Department of Computer Science at UH

University of Houston

Department of Computer Science

In Partial Fulfillment of the Requirements for the Degree of
Master of Science

Xiaoxi Man

Will defend his thesis


Design and Implementation of a Co-Location Analysis Tool

Abstract

In recent years the widespread usage of scanning device, such as GPS-enabled devices, PDAs, and video cameras, has resulted in an abundance of spatial data. Therefore, there is an increasing interest in mining hidden patterns in spatial data. Discovery of co-location patterns has been a research area in association analysis, pattern recognition a geographical information systems for several years.

In this thesis, we designed and implemented a user friendly, interactive Co-location Analysis Tool which can be used to extract co-location patterns from spatial datasets.
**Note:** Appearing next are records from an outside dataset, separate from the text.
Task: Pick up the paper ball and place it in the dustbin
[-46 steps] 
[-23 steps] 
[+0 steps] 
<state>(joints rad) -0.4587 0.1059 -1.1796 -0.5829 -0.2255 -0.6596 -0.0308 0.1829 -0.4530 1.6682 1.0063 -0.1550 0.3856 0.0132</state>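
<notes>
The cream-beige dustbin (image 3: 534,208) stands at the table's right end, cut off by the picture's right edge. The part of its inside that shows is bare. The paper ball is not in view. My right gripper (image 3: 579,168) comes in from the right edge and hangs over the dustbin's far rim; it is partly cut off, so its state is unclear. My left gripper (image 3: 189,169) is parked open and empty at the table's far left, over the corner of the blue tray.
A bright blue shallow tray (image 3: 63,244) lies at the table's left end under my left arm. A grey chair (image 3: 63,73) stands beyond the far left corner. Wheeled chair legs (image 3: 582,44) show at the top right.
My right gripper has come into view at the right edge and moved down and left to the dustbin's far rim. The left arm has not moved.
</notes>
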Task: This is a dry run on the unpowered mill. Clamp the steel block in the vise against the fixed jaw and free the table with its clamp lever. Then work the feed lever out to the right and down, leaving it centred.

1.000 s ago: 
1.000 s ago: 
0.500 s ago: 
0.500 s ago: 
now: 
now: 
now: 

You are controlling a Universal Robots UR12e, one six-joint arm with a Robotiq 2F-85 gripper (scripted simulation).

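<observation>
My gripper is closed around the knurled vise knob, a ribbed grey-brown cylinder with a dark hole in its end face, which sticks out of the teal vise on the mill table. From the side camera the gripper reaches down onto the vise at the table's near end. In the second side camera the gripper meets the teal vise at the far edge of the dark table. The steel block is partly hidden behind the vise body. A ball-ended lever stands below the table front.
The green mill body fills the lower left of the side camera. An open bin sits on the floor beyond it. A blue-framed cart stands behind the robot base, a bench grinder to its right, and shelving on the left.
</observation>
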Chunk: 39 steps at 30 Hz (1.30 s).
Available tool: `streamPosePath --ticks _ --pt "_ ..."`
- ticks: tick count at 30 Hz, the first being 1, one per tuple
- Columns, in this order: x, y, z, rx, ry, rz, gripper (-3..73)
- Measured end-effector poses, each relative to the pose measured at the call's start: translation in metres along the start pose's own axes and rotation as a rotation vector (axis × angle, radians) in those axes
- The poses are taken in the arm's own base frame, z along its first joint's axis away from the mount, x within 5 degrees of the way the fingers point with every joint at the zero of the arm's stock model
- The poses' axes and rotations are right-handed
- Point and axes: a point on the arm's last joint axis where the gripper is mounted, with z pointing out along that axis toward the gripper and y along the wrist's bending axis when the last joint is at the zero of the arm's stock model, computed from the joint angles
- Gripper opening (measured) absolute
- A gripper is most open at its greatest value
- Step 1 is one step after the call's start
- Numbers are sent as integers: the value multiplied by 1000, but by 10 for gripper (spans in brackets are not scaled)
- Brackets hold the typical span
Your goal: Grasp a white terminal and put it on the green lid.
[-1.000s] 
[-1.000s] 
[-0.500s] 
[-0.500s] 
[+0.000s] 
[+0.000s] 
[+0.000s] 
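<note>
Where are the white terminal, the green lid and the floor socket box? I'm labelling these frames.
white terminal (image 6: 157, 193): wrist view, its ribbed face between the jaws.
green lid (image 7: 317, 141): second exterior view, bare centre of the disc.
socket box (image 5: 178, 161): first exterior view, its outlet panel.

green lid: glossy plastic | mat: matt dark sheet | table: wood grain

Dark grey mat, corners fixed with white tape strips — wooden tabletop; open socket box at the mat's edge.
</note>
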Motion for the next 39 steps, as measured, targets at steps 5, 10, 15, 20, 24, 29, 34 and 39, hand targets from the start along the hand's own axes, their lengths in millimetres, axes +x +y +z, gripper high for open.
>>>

By using this tool, we are able to extract co-location patterns at different levels of granularity; these results can help with business decision-making, ecology science research and urban planning. The tool provides two approaches to analyze collocation patterns: Ripley’s K-function approach and a novel approach called K-Nearest-Neighbor Distance approach. Both approaches compute spatial statistics for different neighborhood sizes and compare these characteristics with spatial characteristics obtained by placing objects randomly to determine the presence of collocation and anti-collocation. The second approach uses summaries of k-nearest neighbor distances of objects in the dataset to diagnose the presence of collocation patterns. In addition, the tool provides visualization techniques to present the data analysis experimental results. Finally, we validated the tool and compared the two collocation analysis approaches for a building dataset.

 

Date: Monday, June 9, 2014
Time: 2:10 PM
Place: PGH 362

Faculty, students, and the general public are invited.